In re Shakir

Decision Date06 September 2022
Docket NumberBankruptcy No. 20 B 01252,Adversary No. 21 A 00008
Citation643 B.R. 203
Parties IN RE: Sohail A. SHAKIR, Debtor. Philip V. Martino, not individually, but solely in his capacity as the duly appointed Trustee for the estate of Sohail A. Shakir, Plaintiff, v. Sohail A. Shakir; Rubina Shakir; Osama Shakir; Surrosh Shakir; Green Dot Builders, LLC ; RSS Homes, LLC; The Rubina Shakir 2002 Living Trust; and 550 22nd LLC, Defendants.
CourtU.S. Bankruptcy Court — Northern District of Illinois

643 B.R. 203

IN RE: Sohail A. SHAKIR, Debtor.

Philip V. Martino, not individually, but solely in his capacity as the duly appointed Trustee for the estate of Sohail A. Shakir, Plaintiff,
v.
Sohail A. Shakir; Rubina Shakir; Osama Shakir; Surrosh Shakir; Green Dot Builders, LLC ; RSS Homes, LLC; The Rubina Shakir 2002 Living Trust; and 550 22nd LLC, Defendants.

Bankruptcy No. 20 B 01252
Adversary No. 21 A 00008

United States Bankruptcy Court, N.D. Illinois, Eastern Division.

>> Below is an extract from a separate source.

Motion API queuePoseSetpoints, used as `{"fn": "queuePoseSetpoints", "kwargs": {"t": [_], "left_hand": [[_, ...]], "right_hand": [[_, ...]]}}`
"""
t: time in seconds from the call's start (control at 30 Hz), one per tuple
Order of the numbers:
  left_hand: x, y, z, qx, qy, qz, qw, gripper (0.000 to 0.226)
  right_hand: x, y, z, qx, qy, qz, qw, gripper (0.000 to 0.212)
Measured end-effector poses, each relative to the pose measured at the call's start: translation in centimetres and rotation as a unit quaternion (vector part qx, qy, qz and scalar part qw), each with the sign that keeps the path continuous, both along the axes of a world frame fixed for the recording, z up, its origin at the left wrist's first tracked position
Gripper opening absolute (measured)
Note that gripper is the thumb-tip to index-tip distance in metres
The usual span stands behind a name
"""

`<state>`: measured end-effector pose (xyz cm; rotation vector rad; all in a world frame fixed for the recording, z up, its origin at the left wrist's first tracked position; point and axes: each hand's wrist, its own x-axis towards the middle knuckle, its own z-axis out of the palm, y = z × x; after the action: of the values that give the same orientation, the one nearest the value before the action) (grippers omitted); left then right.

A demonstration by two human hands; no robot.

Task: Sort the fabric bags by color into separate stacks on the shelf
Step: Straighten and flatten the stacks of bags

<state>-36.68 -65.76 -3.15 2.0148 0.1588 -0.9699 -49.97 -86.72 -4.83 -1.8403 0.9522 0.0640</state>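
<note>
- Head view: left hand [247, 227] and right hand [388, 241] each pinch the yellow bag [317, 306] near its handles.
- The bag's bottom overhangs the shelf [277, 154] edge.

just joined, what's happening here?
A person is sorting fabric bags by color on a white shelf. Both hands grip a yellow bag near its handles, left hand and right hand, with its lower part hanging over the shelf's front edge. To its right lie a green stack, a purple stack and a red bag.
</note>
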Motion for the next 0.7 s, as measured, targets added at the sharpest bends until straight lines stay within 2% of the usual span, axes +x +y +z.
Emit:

Date of Issuance: September 6, 2022


643 B.R. 207

Attorney for Plaintiff: Kevin A. Sterling, The Sterling Law Office LLC, 411 North LaSalle Street, Suite 200, Chicago, Illinois 60654.

Attorney for Defendants: Michael W. Ott, Ice Miller LLP, 200 W. Madison Street, Suite 3500, Chicago, IL 60606.

ORDER DENYING DEFENDANTS’ MOTION TO DISMISS (Adv. Dkt. No. 64)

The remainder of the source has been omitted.